> Task goal
From the entries, return every line where the string "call" shows up.
<<<<
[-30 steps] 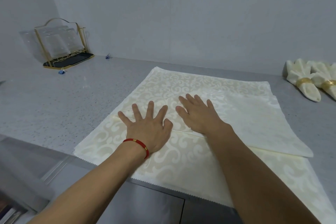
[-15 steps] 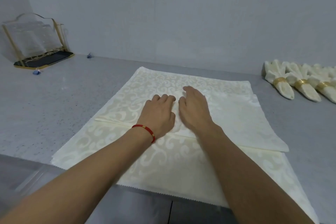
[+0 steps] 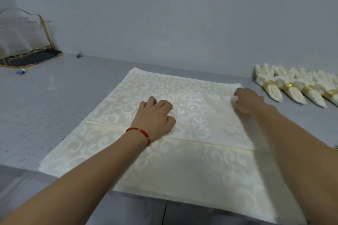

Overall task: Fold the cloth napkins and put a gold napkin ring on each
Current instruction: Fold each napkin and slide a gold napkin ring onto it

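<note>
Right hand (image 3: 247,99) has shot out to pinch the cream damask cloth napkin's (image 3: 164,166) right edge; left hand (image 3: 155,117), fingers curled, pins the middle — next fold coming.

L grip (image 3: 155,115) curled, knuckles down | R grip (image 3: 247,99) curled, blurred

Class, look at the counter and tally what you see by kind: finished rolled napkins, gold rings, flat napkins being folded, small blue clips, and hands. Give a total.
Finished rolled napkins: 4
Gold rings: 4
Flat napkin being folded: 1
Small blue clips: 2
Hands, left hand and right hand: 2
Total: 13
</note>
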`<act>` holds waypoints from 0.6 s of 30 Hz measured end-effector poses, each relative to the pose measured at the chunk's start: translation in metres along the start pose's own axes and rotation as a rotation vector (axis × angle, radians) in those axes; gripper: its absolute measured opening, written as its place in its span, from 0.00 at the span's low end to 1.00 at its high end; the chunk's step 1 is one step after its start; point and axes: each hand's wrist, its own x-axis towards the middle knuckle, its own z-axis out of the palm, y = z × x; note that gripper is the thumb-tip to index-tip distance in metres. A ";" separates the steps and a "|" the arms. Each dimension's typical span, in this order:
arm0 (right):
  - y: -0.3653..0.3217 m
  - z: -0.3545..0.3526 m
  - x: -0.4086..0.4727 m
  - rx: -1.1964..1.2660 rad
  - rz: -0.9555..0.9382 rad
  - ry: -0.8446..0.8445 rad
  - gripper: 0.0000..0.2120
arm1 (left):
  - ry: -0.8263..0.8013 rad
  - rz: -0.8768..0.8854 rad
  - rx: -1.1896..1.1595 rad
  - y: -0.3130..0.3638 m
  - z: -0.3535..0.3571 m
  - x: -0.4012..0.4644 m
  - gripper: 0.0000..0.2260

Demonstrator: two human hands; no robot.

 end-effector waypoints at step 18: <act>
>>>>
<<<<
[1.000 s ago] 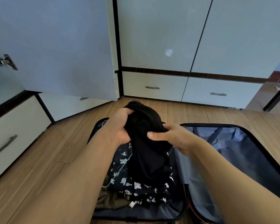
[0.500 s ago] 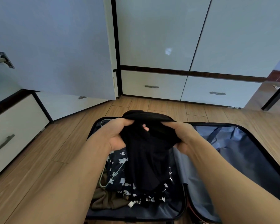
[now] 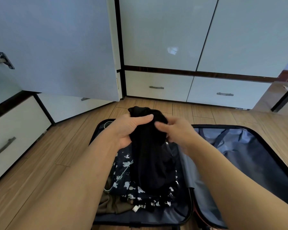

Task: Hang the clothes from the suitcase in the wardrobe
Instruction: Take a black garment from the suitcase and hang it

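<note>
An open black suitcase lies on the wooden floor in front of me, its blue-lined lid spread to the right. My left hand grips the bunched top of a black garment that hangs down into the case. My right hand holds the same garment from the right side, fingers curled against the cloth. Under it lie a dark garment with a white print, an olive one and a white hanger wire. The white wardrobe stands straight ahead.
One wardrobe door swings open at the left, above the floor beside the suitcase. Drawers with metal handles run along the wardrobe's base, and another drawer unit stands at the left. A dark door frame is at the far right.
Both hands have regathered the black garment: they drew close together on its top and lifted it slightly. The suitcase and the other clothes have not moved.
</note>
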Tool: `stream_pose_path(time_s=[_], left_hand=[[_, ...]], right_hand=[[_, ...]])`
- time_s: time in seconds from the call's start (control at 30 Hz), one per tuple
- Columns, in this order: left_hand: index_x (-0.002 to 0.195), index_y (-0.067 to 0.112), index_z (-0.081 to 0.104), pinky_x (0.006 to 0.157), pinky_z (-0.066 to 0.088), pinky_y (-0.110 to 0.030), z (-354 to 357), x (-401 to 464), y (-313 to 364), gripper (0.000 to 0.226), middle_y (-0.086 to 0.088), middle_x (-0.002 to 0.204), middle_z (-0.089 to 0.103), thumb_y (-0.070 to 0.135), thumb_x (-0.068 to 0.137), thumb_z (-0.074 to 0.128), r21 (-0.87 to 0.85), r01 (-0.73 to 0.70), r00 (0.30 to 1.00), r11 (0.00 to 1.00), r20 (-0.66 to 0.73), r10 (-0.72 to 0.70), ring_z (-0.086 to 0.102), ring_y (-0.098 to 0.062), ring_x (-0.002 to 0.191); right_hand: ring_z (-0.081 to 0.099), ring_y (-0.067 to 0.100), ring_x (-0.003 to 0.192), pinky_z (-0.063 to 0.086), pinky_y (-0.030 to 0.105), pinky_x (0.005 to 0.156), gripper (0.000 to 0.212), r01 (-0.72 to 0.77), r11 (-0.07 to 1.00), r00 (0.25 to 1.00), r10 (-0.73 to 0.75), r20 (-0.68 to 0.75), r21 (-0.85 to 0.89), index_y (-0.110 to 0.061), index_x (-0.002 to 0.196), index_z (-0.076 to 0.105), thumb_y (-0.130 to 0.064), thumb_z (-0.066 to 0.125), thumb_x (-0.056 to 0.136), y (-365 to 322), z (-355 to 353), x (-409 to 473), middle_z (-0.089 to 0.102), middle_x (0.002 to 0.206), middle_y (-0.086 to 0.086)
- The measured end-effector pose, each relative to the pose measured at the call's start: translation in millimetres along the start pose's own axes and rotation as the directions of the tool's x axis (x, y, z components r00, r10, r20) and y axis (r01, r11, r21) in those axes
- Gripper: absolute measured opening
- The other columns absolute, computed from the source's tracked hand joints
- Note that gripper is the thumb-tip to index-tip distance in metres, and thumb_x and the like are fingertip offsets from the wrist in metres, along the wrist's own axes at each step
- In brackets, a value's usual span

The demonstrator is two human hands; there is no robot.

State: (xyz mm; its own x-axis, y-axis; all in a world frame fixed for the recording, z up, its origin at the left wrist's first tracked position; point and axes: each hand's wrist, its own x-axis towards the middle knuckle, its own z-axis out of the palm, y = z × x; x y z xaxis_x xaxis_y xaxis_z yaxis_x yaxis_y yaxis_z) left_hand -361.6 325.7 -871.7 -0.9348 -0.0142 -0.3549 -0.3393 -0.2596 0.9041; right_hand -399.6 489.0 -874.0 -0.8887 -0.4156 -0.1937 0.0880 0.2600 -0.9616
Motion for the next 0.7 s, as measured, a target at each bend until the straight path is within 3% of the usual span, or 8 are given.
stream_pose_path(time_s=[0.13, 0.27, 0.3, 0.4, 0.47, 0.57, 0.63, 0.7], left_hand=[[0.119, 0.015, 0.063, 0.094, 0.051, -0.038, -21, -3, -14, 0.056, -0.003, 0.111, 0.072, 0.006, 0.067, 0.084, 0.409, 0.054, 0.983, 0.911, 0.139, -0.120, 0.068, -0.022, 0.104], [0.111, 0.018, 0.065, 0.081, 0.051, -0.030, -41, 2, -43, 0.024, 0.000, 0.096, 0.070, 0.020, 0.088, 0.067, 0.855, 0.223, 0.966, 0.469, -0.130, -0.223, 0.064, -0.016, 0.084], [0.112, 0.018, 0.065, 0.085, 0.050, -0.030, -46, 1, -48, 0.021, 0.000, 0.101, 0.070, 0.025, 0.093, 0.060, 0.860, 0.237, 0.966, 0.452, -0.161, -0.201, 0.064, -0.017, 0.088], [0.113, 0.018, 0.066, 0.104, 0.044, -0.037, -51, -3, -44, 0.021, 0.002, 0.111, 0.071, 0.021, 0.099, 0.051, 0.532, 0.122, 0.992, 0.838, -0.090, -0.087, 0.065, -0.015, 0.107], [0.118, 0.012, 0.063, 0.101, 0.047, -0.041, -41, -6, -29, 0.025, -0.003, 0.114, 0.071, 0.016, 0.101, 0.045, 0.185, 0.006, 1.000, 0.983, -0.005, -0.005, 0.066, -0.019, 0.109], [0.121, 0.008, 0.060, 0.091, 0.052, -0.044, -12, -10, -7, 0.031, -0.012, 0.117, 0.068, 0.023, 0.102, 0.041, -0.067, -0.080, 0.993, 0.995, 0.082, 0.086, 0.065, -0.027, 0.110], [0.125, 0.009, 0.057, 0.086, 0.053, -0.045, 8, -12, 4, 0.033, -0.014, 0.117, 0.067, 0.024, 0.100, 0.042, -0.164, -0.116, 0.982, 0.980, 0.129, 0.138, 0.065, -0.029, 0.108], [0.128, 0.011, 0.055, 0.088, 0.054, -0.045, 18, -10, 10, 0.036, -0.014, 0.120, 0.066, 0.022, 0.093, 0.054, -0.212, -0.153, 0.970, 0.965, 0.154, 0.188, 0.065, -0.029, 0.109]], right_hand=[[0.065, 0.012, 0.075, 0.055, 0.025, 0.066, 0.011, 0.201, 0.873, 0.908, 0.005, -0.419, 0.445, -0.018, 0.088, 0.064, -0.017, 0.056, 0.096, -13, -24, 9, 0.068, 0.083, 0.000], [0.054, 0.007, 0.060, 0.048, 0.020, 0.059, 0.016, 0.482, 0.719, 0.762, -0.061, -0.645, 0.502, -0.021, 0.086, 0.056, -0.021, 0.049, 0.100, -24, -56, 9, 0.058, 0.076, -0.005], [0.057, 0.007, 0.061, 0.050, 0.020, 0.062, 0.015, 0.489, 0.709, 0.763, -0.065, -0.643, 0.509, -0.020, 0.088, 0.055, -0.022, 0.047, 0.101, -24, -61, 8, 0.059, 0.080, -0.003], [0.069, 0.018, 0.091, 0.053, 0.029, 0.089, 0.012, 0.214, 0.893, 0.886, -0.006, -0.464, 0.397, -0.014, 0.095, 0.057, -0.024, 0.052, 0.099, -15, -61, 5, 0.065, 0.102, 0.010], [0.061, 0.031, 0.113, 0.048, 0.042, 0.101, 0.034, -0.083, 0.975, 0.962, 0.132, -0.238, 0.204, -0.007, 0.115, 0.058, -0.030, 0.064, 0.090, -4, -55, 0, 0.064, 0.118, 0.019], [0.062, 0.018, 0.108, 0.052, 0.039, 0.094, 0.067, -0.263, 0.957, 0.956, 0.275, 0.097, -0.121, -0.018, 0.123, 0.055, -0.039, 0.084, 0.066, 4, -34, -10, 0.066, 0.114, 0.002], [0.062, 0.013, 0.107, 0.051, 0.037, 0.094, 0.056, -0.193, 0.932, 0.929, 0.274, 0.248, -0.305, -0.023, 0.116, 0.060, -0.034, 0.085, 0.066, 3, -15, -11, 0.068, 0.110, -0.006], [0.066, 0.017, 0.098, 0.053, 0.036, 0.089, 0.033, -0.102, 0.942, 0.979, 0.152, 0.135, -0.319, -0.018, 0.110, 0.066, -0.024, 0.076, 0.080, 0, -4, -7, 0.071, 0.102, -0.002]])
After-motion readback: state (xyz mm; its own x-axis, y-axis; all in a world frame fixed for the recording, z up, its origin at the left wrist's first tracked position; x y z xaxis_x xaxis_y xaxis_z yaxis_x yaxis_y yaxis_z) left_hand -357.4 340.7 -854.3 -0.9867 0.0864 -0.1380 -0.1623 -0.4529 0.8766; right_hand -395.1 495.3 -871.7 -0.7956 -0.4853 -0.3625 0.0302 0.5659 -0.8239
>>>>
> Output for this task
- time_s: time in seconds from the call's start (control at 30 Hz), one per tuple
- The measured end-effector pose, each relative to the pose measured at the call's start: translation in millimetres along the start pose's own axes and rotation as the directions of the tool's x axis (x, y, z components r00, r10, r20) and y axis (r01, r11, r21) in those axes

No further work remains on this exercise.